Today I have finally come to the conclusion that nntp//rss, as of v0.4, will no longer use hsqldb as its embedded database. It has been a bit of a rocky road over the past few months, with memory consumption issues, and problems of reliability, especially after system failure. I’ve spent some time evaluating alternatives, and have decided that Mckoi will may be (see update below) the replacement.
I’m currently in the process of finishing up a migration process to upgrade v0.3 users’ hsqldb databases to Mckoi, and will test to see how the whole thing behaves on my 100K+ item database.
Note that this is in addition to the MySQL support that has also been implemented. The demo server has now been running on MySQL for about a month, with good results. This will play a key role in the more group-oriented features to come in later releases of nntp//rss. Which, by that time, may deserve a rethink on the name…
Update: Stop the press… somebody referred me to Axion, a “small, fast, open source relational database system (RDBMS) supporting SQL and JDBC written in and for the Java programming language”. Will be checking this out as well.
Update 2: Looks like my 100K record test is proving an interesting challenge. The first the part of the challenge being getting the data out of hsqldb. As hsqldb – to the best of my knowledge – does not implement any disk scratch strategies for queries, it creates the entire result set within memory. I’m now performing iterative queries across the items table in my nntp//rss database to extract the content. This is turning out to be a long process. Anyway, once I’ve got the data out of hsqldb and into Mckoi, Axion et al, I’m focused initially on the following areas:
- Start up speed, given a non-trivial database
- Update/Insert speed
- Querying across a large recordset (on indexed and non-indexed columns)
- Shutdown speed
Watch this space for further updates!
Update 3: Managed to port 100K database to Mckoi, but getting some strange exceptions. Still investigating. Also looking at the potential of other persistence mechanisms, e.g. JDBM and SMYLE. Axion looks interesting, but has a more limited range of features (no multiple aggregate functions within a select, no GROUP BY).
Why not postgresql ?
PostgreSQL is on the list as a future supported external database. MySQL was the first step to establishing the model for supporting external databases, and it should be pretty straightforward to support others as the need/demand arises.

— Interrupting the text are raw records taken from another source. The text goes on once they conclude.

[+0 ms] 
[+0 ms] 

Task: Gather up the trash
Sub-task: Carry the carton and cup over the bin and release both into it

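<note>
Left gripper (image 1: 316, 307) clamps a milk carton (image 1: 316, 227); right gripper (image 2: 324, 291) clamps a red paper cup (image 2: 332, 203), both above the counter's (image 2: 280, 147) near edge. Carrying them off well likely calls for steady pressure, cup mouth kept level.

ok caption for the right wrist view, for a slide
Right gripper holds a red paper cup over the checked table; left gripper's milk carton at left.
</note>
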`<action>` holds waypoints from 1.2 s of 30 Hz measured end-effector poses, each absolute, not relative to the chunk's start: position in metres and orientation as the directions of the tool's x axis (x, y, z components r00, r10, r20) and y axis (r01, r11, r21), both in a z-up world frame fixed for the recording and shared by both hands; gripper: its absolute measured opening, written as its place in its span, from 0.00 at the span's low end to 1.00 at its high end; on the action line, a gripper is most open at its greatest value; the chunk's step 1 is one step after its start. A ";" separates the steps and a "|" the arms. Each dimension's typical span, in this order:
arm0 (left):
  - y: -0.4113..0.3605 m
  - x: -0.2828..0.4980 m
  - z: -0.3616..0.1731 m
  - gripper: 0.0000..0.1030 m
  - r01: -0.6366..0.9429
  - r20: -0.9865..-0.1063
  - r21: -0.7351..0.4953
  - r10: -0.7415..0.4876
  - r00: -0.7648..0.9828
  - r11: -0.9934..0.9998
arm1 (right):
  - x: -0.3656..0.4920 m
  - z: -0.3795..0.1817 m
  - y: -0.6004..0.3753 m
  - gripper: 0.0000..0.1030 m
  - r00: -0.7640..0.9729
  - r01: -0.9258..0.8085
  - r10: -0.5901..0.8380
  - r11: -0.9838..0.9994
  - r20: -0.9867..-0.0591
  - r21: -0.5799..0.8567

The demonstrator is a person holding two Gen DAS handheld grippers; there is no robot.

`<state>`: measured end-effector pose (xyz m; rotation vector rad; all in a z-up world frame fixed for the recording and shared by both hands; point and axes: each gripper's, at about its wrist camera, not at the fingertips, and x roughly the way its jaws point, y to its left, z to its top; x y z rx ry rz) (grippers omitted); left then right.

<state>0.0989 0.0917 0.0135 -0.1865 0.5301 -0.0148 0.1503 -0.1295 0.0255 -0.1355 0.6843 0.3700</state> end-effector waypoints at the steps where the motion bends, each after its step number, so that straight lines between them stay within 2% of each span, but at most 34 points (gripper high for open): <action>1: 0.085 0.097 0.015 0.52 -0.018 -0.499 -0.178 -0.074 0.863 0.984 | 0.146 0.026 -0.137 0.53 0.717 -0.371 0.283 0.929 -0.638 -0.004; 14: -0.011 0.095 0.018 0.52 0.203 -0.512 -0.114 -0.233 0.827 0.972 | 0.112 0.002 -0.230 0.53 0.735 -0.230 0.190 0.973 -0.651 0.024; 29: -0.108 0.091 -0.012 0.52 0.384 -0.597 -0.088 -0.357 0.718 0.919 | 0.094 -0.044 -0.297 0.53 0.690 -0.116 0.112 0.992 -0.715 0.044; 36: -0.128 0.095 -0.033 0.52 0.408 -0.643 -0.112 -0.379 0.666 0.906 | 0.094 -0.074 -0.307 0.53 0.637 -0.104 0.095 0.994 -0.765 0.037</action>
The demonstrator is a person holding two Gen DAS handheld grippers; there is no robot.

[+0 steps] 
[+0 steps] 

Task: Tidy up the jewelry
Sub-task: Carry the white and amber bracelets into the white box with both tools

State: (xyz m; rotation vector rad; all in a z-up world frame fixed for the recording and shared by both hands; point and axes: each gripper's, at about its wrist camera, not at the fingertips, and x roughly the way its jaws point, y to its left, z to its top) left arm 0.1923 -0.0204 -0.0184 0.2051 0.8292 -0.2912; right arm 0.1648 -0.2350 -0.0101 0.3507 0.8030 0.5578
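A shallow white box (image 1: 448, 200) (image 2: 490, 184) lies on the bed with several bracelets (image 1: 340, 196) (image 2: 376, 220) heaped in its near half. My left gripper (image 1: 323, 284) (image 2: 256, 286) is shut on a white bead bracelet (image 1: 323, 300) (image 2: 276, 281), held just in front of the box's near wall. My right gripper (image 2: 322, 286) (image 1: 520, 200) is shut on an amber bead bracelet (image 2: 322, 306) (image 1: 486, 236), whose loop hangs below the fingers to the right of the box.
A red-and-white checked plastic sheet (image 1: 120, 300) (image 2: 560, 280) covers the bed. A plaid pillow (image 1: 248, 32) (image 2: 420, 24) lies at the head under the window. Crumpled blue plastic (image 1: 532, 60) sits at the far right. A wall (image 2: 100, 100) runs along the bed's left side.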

As far as the embedded database goes, I need to use something that is lightweight, has zero non-automatable installation tasks, and is implemented in Java. This database is intended for users running nntp//rss as a standalone desktop app. The most important characteristics are that it is pretty conservative in terms of memory usage, is reliable, and that it does not place any burden on the user when it comes to installation.
Have you looked at Berkley DB (Sleepycat)? I’m sure that you have. Is there a strict SQL requirement, or are there other reasons for not using Sleepycat’s Berkley DB extensions?
The only problem with Berkeley DB is that it is not a pure Java implementation. Its Java API is essentially a JNI wrapper around the underlying C implementation. For the embedded database, I’m looking for a solution that is cross-platform, and doesn’t require the creation of separate packages for each OS. I’m definitely intrigued by JDBM, as it seems to offer efficient persistence in a pure Java implementation. However, I’ve yet to actually try it out, so I’ll leave any further comment until that time.